CSci 2041: Advanced Programming
Principles
Afternoon Section, Fall 2017
4 Credits
Lecture: MWF 1:25-2:15, Anderson
370
Labs:
Section 14: T 1:25-2:15, Keller 1-250
Section 15: T 2:30-3:20, Keller 1-250
Section 11: T 3:35-4:25, Keller 1-250
Section 12: T 4:40-5:30, Keller 1-250
Instructor:
Nick Hopper
Keller 4-211
hoppernj AT umn edu
TAs: Course
Staff are listed in Moodle.
Office Hours:
Office hours are shown on the
course google calendar - note that there may be some changes from week
to week, so check that you are looking at the current week:
If you want to speak with
one of us about the course and can't make one of the scheduled times,
please send an email
and we'll schedule a different meeting.
Textbooks:
There is no required textbook for the course; however, the course
schedule will include links to required online readings and
notes. Many of the readings come from the unpublished manuscript "
Introduction
to Objective Caml," by Jason Hickey, which is available at no cost
online;
another free online reference that students might find helpful is "
Developing
Applications with Objective Caml" by Chailloux, Manoury and Pagano.
Course Overview:
The course is roughly divided
into three
units:
- Functional Programming in OCaml:
We'll learn the basics of structuring a program as a series of
(possibly) recursive expressions to be evaluated, examine the
relationship between general recursion, tail recursion, and iteration;
discuss using OCaml's strong static type system to build types that
match the data while abstracting away the representation of these data;
examine parametric polymorphism and higher-order types, and learn about
higher-order functions and their applications in programming.

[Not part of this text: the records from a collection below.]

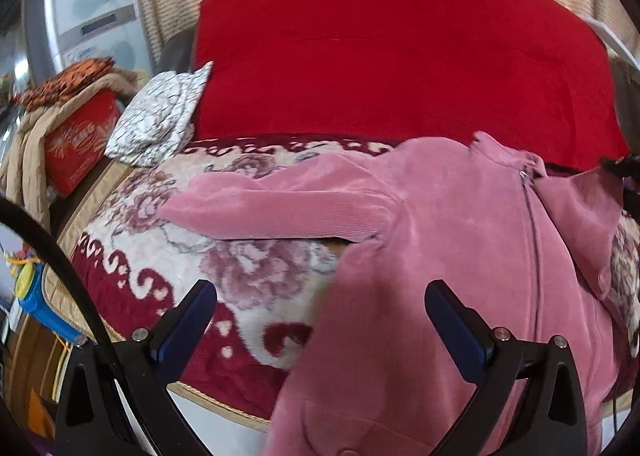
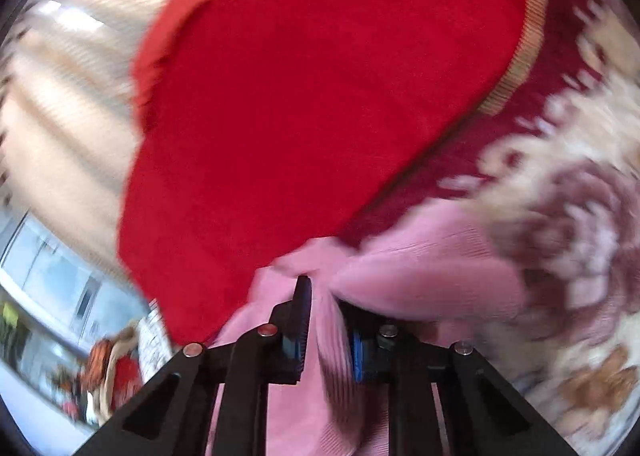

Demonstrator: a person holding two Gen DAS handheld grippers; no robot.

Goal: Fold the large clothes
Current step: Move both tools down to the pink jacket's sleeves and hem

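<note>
While the left tongs (image 1: 320, 320) hang wide apart over its hem, the pink corduroy zip-front jacket (image 1: 460, 256) lies spread on the floral cream-and-maroon bed blanket (image 1: 168, 256). Right tongs (image 2: 326, 330) pinch a bunched fold of its cloth. Farther back lies a red folded quilt (image 1: 400, 55).

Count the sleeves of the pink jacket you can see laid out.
2. One sleeve lies stretched leftward across the floral blanket; the other sleeve is folded at the right of the pink jacket, near the zipper.
</note>
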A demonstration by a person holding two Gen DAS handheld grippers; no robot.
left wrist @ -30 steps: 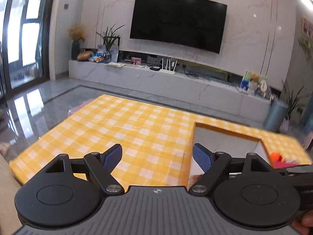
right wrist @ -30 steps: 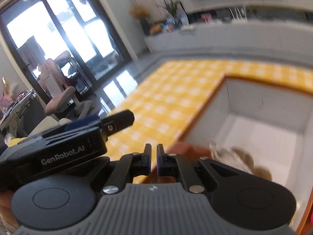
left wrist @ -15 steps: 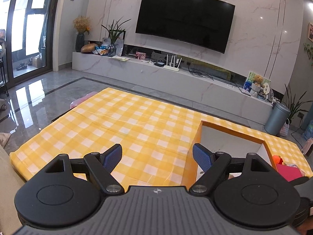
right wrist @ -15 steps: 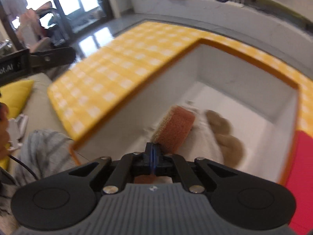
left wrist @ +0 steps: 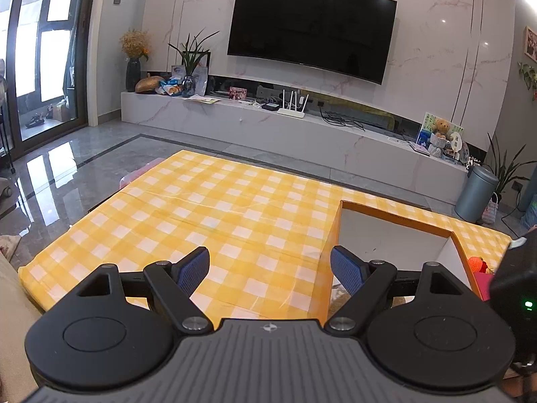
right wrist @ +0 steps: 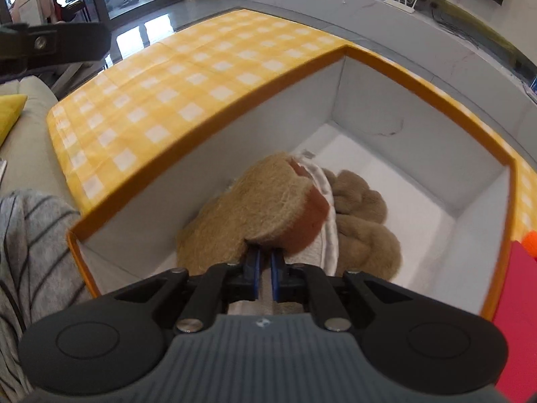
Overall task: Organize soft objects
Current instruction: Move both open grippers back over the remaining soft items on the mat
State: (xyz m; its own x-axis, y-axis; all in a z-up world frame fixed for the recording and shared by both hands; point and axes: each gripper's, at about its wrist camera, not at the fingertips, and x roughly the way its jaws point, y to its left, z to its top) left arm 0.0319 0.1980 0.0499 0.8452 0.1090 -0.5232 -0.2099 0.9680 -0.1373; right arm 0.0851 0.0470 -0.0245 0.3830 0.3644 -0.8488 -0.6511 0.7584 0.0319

- Analysis and Manipulation of
Programs We'll discuss the role of induction in reasoning about
recursion and iteration, both to analyze correctness and efficiency of
programs; further examine computation as expression evaluation; explore
the use of lazy evaluation to compute with cyclic and infinite data
objects; and explore programmatic representation and manipulation of
programs.
- Advanced Program Structures
We'll learn about modularity in programming and OCaml's rich
module system; techniques to express programs as units to be evaluated
concurrently and in parallel; Side effects, type-safe references and
iterative computation structures; and automated memory management in
OCaml - how objects are laid out, created and collected when no longer
needed.
Goals and Objectives:
Students who complete this
course should be able to:
- Write OCaml expressions for common programming tasks involving
iteration and recursion
- Understand common OCaml type errors and explain what they mean
- Develop simple abstract data types in OCaml
- Apply common higher-order functions to solve tasks involving
iteration
- Prove the correctness of simple recursive OCaml programs using
inductive data types
- Reason about and write programs that evaluate and transform
program expressions
- Explain and use OCaml modules
- Explain side effects, references, and simple memory management
concepts
A word about
proofs. You may
have noticed that the word "prove" plays a prominent role in this
syllabus;
you might guess this means proofs will play a prominent role in this
course. Many students in computer science believe they are "bad
at proofs." If you have done well in CSci 11X3 and 19X3 proofs should not
scare you.
You may not have realized this
before, but proofs
are
programs. This is true in many senses: metaphorically, in
that a proof
is just a list of steps to convert an input (a set of assumptions) into
an output, i.e.,
the conclusion; literally, in that many of the proofs in this class
involve reasoning
about programs; and in a very technical sense, a branch of logic known
as constructive
type theory actually establishes a one-to-one mapping between each
program and the proof
of some theorem. So if you learned to write good programs, you can
learn to write proofs
well. Ask yourself this: were you always good at writing
programs? Probably not.
How did you get better? By practicing, and seeing lots of examples of
good programming. In
this class, you will practice writing proofs; the textbook and lecture
notes for
the class will feature many examples of proofs.
Prerequisites:
The prerequisites for this
course are CSci 1913/1933 and CSci 2011. From CSci 11X3 and 19X3
you will need to understand programming
concepts like procedural abstraction, iteration and data
abstraction. From CSci
2011 you will need to understand concepts like sets, relations,
functions, and mathematical induction.
Lecture Schedule:
The course website includes a
schedule of lectures for this course.
The schedule includes the readings related to each class. Students
are responsible for reading the appropriate materials for each
lecture; we may not cover all of the reading material in the lecture
but it may still be required for exams or homework. Lecture slides will
usually be linked
from the homepage before class, but always within one day following the
corresponding lecture.
Grading:
Grading for the class will be
based on five components:
- 7 Homeworks (25%): we
will have seven homeworks, all of which will be due on Wednesdays.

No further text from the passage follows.